DevOps is a much used term, but it seems like everyone you talk to has a different definition of it. Here's my own interpretation:
DevOps is a series of processes designed to reduce the time between development and deployment. By reducing this lead time, development teams can gather feedback more quickly and iterate their solution, delivering value based on real data and customer feedback.
Viewed through this lens, DevOps is a key component in realizing the true value of Agile Development. As The Agile Manifesto states: "Our highest priority is to satisfy the customer through early and continuous delivery of valuable software. Welcome changing requirements, even late in development. Agile processes harness change for the customer's competitive advantage."
So, reducing the time spent getting features out into the wild is key. In practice, that means less time spent in testing and deployment. To do that, the practice of DevOps has evolved a lot of tools that automate and simplify deployment:
- Identical development, staging, and prod environments;
- Version control based management and deployment for all production artifacts;
- Automated environment management;
- Automated tools for testing and analysing code;
- Proactive monitoring.
And lots of other things besides.
The transition that IT has made to virtualisation and Cloud technologies over the last decade facilitates a lot of this, and literally enables computing resources to be represented in code or configuration, which means that they can be version controlled; an absolutely key benefit.
There are fantastic tools available which facilitate a lot of this stuff - things like Ansible, Chef, and Puppet, or PaaS providers like Acquia who provide a lot of this functionality in a service based model - but the principles are what is important.
What does that look like in a digital development cycle?

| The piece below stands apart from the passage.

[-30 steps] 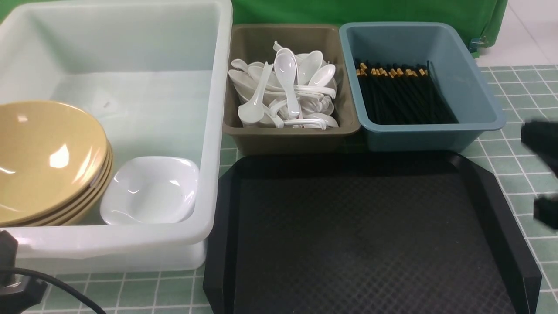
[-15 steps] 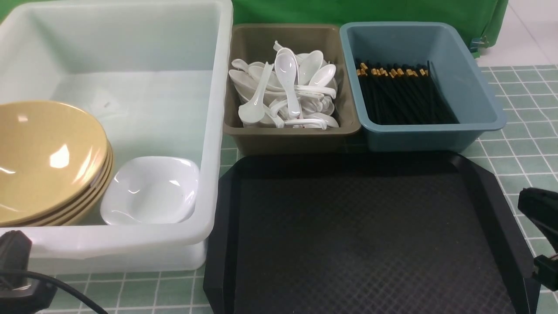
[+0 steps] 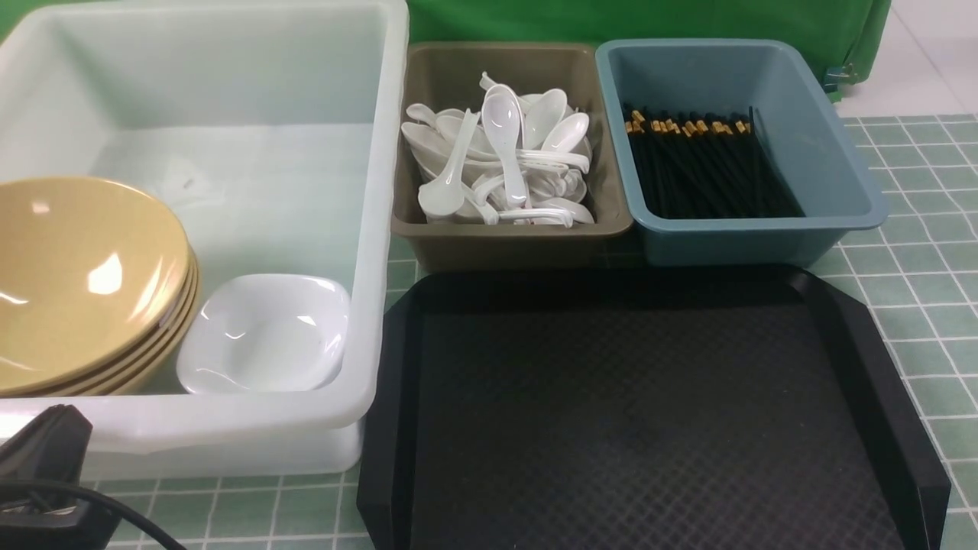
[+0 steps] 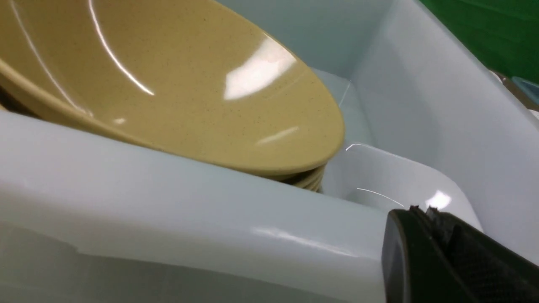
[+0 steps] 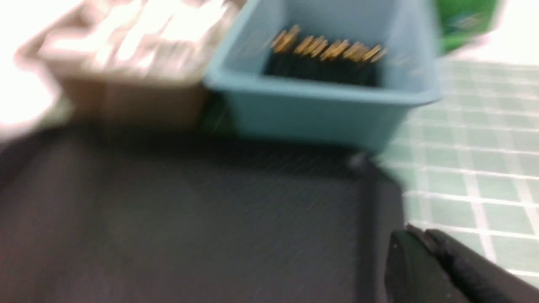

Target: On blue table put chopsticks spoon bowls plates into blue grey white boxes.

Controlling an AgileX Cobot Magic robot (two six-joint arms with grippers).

There's not a lot of value to the customer in those middle steps, and they can easily suck up a lot of time and effort, crippling your organisation's ability to Get Things Done.
By reducing the time and effort in test, deploy, and support & scale, we can begin to get key data and feedback very quickly after code is written. Automating those tasks that are best automated significantly shortens the feedback loop. Over time, that practice lends itself well to smaller and more frequent releases, with each release influenced by feedback about the last.
When something has a lot of momentum, a small adjustment to its course can have a big impact. But if something is moving slowly, then no matter how hard you push you can't have a lot of effect on its trajectory.
That said, there can be a lot of value to the organisation in those middle steps, and ensuring they work well can improve velocity and efficacy, freeing up effort and time to concentrate on higher order tasks. There's a lot of work that needs to happen in that yellow box that helps the whole organisation remain functional. Ignoring "stability, security, scalability, manageability, operability, continuity, and all those other beautiful 'itties'" - non functional requirements - leads to technical debt. Too much technical debt, and your total time spent not delivering value climbs enormously as you begin to spend longer or longer working to undo what you've done. Don't shortcut your process to get features in front of your customers. Setting aside a little time for improvement is just as, if not more, important than achieving your work on any given day.
Show me the data
It's important to approach any fashionable term in IT with some healthy skepticism. You don't want to jump on a bandwagon whose wheels are about to fall off.
Consider this table from the appendix of Gene Kim's excellent The Phoenix Project, based on research from Puppet Labs.
Company | Deploy Frequency | Deploy Lead Time | Reliability | Customer Responsiveness |
---|---|---|---|---|
Amazon | 23,000 / day | minutes | high | high |
5,500 / day | minutes | high | high | |
Netflix | 500 / day | minutes | high | high |
1 / day | hours | high | high | |
3 / week | hours | high | high | |
Typical enterprise | Once every 9 months | hours | low/medium | low/medium |
The likes of Amazon, Google, and Facebook run at scales almost beyond comprehension, yet achieve incredible reliability and maintain a steady stream of new features and updates. By maintaining this velocity, they can be very responsive, and are building some of the most valuable companies in the world as a result. None of this would be achievable, and certainly not sustainable, without the kinds of robust processes, attitudes, and automation that DevOps encapsulates.
Puppet Labs runs a yearly report on the state of DevOps. Their 2014 report suggests "Companies with high-performing IT organizations are twice as likely to exceed their profitability, market share and productivity goals." You could argue that companies with functional IT departments are probably pretty functional in all areas - but isn't that kind of the point? IT and Digital are not departments - they are strategic capabilities. DevOps codifies and formalises a lot of the practices of high-performing teams in a framework that is accessible and approachable.
So in short - DevOps is real, and DevOps is good. In a follow up post I'll write about how these principles apply to a Drupal context.